Exercise requirements
Every record here needs to be duplicated exactly.

*** Opening Record set ***

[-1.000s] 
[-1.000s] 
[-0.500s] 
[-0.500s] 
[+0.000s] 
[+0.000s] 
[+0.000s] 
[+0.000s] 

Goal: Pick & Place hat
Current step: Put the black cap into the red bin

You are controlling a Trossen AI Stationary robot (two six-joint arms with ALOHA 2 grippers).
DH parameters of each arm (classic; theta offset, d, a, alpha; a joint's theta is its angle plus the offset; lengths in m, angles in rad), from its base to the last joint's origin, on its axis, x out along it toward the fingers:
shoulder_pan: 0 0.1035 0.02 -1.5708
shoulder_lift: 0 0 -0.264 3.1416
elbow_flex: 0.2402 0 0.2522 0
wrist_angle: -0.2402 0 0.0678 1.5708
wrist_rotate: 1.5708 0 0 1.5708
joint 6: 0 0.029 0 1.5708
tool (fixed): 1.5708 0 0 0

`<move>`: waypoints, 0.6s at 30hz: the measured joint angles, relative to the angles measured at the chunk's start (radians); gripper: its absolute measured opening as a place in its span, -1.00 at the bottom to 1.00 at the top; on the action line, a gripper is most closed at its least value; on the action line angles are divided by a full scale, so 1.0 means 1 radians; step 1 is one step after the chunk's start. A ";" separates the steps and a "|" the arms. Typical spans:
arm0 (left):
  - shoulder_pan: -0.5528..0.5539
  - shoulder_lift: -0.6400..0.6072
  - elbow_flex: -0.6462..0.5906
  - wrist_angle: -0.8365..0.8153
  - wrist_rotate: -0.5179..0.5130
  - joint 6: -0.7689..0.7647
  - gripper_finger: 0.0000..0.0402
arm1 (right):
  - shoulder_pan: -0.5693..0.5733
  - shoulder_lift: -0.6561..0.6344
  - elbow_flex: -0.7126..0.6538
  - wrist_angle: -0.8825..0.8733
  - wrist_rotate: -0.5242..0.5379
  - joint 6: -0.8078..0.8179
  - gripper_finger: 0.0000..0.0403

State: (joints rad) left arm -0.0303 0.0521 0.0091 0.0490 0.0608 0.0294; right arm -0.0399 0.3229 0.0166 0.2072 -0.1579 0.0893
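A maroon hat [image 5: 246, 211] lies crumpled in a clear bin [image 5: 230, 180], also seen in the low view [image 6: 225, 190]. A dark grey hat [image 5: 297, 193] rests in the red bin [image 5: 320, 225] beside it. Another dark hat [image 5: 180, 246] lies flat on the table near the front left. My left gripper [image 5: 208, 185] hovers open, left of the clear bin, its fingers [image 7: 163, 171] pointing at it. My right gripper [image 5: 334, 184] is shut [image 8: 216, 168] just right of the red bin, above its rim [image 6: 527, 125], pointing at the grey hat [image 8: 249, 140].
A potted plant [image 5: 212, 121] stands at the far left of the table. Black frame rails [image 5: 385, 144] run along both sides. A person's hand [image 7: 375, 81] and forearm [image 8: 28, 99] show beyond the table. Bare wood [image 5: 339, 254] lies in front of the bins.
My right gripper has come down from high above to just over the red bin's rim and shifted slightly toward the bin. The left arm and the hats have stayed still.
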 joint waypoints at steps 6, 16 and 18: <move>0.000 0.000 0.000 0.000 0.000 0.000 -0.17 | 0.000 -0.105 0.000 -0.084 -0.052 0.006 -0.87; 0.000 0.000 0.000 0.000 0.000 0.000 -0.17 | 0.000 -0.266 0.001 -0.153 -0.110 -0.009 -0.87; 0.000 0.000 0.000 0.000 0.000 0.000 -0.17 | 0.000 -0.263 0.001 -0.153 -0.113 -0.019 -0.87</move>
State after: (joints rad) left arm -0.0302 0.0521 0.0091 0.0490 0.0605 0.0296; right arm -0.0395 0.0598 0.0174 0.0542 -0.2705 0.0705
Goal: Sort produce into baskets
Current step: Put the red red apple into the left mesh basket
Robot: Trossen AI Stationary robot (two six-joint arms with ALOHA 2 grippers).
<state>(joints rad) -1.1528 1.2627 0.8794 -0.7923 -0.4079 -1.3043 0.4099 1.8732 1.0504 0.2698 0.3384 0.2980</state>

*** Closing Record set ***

Expected answer
[-1.000s] 
[-1.000s] 
[-0.500s] 
[-0.500s] 
[+0.000s] 
[+0.000s] 
[+0.000s] 
[+0.000s] 

Goal: Pick & Place hat
Current step: Put the black cap into the red bin

You are controlling a Trossen AI Stationary robot (two six-joint arms with ALOHA 2 grippers).
DH parameters of each arm (classic; theta offset, d, a, alpha; a joint's theta is its angle plus the offset; lengths in m, angles in rad), from its base to the last joint's origin, on its axis, x out along it toward the fingers:
shoulder_pan: 0 0.1035 0.02 -1.5708
shoulder_lift: 0 0 -0.264 3.1416
elbow_flex: 0.2402 0 0.2522 0
wrist_angle: -0.2402 0 0.0678 1.5708
wrist_rotate: 1.5708 0 0 1.5708
joint 6: 0 0.029 0 1.5708
tool (fixed): 1.5708 0 0 0

`<move>`: waypoints, 0.6s at 30hz: the measured joint angles, relative to the angles measured at the chunk's start (radians); gripper: its absolute measured opening as a place in its span, -1.00 at the bottom to 1.00 at the top; on the action line, a gripper is most closed at its least value; on the action line angles are divided by a full scale, so 1.0 means 1 radians; step 1 is one step after the chunk's start. A ";" separates the steps and a "|" the arms. Typical spans:
arm0 (left):
  - shoulder_pan: -0.5528..0.5539
  - shoulder_lift: -0.6400..0.6072
  - elbow_flex: -0.6462..0.5906
  - wrist_angle: -0.8365..0.8153
  - wrist_rotate: -0.5179..0.5130
  - joint 6: -0.7689..0.7647
  - gripper_finger: 0.0000..0.0402
arm1 (right):
  - shoulder_pan: -0.5693..0.5733
  - shoulder_lift: -0.6561..0.6344
  - elbow_flex: -0.7126..0.6538
  - wrist_angle: -0.8825..0.8733
  - wrist_rotate: -0.5242..0.5379
  - joint 6: -0.8078..0.8179
  - gripper_finger: 0.0000..0.0403

State: (joints rad) left arm -0.0303 0.0521 0.0091 0.0490 0.0608 0.0294; right arm -0.0399 0.3229 0.0166 0.2072 -0.1579 0.0893
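A maroon hat [image 5: 246, 211] lies crumpled in a clear bin [image 5: 230, 180], also seen in the low view [image 6: 225, 190]. A dark grey hat [image 5: 297, 193] rests in the red bin [image 5: 320, 225] beside it. Another dark hat [image 5: 180, 246] lies flat on the table near the front left. My left gripper [image 5: 208, 185] hovers open, left of the clear bin, its fingers [image 7: 163, 171] pointing at it. My right gripper [image 5: 334, 184] is shut [image 8: 216, 168] just right of the red bin, above its rim [image 6: 527, 125], pointing at the grey hat [image 8: 249, 140].
A potted plant [image 5: 212, 121] stands at the far left of the table. Black frame rails [image 5: 385, 144] run along both sides. A person's hand [image 7: 375, 81] and forearm [image 8: 28, 99] show beyond the table. Bare wood [image 5: 339, 254] lies in front of the bins.
My right gripper has come down from high above to just over the red bin's rim and shifted slightly toward the bin. The left arm and the hats have stayed still.
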 joint waypoints at steps 6, 16 and 18: <move>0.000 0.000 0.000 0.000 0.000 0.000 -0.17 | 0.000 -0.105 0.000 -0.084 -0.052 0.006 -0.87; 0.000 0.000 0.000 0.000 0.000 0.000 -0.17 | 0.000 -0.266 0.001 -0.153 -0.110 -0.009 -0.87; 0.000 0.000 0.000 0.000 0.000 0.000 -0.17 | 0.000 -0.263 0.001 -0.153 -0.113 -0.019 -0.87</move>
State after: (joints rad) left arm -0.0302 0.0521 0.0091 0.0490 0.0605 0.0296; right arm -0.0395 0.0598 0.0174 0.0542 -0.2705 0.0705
Goal: Sort produce into baskets
Current step: Put the red red apple into the left mesh basket
Robot: Trossen AI Stationary robot (two six-joint arms with ALOHA 2 grippers).
<state>(joints rad) -1.1528 1.2627 0.8794 -0.7923 -0.4079 -1.3043 0.4099 1.8732 1.0504 0.2698 0.3384 0.2980</state>

Nothing else is needed to complete this exercise.